Exercise goal:
Find the word "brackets" in the listing; pull out each line holding it.

________________________________________

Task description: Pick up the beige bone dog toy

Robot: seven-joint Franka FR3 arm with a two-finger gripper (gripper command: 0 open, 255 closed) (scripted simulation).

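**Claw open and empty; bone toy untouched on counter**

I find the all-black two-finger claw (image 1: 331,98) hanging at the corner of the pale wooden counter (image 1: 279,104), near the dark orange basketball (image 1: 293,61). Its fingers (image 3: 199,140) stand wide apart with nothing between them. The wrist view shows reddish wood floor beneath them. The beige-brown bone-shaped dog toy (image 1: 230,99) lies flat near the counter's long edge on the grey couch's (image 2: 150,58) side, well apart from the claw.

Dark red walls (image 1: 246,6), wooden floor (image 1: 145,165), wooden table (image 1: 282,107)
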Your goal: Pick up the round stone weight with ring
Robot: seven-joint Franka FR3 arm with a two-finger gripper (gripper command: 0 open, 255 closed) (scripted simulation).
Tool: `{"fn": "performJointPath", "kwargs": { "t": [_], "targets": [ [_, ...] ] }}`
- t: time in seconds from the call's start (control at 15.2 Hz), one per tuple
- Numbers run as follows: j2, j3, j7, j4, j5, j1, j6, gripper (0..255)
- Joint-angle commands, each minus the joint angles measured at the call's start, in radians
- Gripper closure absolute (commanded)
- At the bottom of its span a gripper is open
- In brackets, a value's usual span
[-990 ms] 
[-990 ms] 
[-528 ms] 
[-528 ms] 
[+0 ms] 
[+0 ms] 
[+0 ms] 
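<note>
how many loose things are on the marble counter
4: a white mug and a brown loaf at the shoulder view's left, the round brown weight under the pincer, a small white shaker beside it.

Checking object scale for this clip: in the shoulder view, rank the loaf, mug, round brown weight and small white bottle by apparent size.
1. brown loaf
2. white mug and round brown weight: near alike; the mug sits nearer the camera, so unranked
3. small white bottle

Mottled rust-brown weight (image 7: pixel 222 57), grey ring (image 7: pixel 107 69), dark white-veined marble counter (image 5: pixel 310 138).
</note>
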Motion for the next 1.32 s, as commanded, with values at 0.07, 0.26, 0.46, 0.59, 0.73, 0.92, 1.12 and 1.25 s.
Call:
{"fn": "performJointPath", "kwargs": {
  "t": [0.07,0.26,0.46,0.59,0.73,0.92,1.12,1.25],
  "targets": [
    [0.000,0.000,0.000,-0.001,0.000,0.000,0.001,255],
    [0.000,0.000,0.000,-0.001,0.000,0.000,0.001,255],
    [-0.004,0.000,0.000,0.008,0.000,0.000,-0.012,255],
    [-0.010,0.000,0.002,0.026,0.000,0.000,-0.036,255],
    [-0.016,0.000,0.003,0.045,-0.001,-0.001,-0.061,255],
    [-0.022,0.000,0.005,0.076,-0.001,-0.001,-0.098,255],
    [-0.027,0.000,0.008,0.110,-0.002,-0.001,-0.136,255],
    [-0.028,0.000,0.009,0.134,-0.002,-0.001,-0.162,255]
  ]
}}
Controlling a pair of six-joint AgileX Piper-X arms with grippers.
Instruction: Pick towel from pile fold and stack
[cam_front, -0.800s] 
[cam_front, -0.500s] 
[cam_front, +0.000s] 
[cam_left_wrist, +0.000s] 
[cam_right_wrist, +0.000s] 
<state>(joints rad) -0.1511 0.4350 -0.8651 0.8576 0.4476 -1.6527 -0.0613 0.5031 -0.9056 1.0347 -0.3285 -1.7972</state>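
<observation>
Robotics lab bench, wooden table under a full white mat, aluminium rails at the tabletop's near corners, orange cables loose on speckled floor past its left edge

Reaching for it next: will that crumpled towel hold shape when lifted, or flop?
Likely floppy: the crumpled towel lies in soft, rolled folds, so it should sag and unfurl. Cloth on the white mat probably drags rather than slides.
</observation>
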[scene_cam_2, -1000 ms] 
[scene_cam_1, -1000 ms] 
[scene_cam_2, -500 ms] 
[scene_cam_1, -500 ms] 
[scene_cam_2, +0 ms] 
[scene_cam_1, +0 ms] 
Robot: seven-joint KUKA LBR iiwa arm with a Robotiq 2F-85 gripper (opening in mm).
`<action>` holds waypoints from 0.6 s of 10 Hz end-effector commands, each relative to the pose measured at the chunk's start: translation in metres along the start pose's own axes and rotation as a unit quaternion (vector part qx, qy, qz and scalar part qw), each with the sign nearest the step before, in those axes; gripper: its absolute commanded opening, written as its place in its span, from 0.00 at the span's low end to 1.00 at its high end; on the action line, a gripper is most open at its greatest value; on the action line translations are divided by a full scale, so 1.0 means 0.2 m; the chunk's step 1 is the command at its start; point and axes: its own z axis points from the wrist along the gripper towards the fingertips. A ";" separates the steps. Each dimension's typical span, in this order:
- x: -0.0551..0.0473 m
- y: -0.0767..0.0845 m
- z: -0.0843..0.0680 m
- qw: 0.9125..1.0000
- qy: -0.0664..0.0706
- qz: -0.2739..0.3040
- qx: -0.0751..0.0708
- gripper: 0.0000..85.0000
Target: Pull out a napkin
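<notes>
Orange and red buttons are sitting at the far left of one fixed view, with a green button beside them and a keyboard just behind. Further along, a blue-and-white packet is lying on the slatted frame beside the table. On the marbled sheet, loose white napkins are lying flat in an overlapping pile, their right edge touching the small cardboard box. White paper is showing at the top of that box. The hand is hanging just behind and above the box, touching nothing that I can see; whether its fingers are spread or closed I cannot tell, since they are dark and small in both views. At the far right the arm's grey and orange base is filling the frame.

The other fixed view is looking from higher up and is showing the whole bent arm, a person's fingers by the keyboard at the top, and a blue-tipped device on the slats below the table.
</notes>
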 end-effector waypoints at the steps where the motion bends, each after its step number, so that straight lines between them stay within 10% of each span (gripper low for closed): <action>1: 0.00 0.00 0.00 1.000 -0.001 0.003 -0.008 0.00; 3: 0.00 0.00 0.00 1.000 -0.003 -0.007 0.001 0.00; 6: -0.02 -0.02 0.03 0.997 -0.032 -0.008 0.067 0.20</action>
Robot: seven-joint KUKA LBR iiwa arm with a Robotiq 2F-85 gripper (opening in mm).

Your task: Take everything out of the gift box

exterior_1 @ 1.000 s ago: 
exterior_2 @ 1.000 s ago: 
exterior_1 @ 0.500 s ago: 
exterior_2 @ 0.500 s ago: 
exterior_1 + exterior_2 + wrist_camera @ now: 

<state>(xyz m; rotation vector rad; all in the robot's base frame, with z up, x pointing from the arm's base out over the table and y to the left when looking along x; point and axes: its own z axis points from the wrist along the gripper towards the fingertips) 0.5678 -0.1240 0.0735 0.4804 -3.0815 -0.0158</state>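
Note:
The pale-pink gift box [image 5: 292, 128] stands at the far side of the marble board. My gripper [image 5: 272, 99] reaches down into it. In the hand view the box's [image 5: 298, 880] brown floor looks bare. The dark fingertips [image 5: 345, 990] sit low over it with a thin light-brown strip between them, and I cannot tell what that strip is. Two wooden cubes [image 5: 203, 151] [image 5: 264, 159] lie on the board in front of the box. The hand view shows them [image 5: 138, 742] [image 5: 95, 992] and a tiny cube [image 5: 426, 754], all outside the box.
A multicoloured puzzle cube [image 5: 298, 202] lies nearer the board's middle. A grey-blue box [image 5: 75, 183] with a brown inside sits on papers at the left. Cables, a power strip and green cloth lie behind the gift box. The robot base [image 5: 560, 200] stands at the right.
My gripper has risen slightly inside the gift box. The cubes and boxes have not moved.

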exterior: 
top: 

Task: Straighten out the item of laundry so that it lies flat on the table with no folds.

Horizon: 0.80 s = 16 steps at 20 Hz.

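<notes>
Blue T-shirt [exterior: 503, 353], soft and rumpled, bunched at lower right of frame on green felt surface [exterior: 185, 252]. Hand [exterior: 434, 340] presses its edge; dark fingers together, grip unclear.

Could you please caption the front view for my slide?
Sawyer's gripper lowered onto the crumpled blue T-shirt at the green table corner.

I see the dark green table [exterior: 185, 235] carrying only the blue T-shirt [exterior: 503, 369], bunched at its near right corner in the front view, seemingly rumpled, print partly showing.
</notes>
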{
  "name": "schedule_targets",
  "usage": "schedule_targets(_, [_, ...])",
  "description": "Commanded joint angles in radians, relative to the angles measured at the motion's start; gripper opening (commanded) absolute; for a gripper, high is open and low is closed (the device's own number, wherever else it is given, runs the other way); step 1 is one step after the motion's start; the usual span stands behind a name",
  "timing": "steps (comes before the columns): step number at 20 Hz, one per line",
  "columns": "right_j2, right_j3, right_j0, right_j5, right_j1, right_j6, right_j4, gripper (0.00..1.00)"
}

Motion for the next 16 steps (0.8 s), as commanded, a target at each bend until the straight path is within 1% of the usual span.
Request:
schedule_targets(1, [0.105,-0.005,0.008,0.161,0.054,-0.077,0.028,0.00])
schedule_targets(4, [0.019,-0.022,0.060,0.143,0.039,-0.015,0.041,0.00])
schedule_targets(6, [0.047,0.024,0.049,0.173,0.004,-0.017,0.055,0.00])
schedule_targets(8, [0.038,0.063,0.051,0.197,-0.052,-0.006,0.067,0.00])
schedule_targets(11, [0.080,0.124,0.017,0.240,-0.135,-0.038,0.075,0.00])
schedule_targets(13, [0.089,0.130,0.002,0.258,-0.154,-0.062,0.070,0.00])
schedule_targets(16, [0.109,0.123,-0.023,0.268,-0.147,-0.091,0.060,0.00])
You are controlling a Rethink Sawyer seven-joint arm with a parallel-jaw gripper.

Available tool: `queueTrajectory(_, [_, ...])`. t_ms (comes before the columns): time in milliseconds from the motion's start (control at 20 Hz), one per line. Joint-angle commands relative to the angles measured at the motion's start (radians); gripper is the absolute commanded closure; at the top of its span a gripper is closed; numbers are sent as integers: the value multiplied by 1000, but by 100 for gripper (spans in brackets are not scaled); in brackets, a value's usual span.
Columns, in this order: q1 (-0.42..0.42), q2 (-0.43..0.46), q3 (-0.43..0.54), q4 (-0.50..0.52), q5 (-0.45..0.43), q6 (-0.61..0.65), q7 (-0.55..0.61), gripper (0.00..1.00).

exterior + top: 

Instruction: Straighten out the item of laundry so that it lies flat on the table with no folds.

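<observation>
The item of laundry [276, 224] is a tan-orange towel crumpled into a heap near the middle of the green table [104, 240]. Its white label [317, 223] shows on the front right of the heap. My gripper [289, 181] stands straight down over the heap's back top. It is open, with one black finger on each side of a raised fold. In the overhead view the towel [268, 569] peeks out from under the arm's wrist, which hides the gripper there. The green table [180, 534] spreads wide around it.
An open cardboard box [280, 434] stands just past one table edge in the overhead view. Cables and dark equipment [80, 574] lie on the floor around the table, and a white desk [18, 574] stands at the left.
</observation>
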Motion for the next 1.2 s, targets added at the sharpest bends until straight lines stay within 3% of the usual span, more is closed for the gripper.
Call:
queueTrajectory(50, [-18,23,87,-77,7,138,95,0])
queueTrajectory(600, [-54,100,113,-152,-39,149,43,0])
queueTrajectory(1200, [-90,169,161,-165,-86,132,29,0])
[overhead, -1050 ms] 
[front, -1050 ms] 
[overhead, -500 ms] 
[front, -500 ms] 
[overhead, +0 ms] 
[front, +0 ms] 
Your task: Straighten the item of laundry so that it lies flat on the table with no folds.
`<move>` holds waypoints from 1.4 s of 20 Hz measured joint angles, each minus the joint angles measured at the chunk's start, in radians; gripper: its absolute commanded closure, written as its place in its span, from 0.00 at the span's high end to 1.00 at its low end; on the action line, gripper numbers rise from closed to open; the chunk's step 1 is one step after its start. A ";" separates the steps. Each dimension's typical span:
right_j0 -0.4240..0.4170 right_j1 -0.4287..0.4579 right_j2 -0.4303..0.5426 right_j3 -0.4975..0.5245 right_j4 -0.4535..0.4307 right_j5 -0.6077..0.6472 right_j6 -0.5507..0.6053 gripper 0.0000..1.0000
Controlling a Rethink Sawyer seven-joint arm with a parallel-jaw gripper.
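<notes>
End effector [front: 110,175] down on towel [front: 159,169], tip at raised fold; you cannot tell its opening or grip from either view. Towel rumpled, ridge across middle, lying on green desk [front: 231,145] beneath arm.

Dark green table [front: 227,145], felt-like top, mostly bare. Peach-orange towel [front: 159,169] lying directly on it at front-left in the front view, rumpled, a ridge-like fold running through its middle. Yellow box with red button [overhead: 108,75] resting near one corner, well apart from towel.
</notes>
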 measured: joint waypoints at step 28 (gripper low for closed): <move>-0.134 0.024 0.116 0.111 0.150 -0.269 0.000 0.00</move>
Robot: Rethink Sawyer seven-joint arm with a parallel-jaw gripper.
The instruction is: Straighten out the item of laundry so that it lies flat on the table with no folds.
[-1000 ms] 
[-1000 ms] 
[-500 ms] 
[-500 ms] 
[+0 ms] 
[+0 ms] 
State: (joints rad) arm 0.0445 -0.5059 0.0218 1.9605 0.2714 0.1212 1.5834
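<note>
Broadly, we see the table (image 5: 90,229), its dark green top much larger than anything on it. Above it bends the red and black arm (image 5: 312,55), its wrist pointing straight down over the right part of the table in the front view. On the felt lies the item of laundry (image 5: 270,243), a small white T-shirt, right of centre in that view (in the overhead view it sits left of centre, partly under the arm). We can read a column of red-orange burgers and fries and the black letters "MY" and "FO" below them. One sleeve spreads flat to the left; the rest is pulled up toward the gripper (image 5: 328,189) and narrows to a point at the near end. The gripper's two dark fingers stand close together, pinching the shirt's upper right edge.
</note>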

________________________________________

Exercise result:
- In brackets, a value's usual span
Available tool: `queueTrajectory(_, [_, ...])`. t_ms (comes before the columns): time in milliseconds from the motion's start (control at 20 Hz), one per line. Joint-angle commands relative to the angles measured at the motion's start (radians); gripper is the absolute commanded closure; at the top of its span a gripper is closed; numbers are sent as integers: the value multiplied by 1000, but by 100 for gripper (spans in brackets are not scaled); in brackets, a value's usual span.

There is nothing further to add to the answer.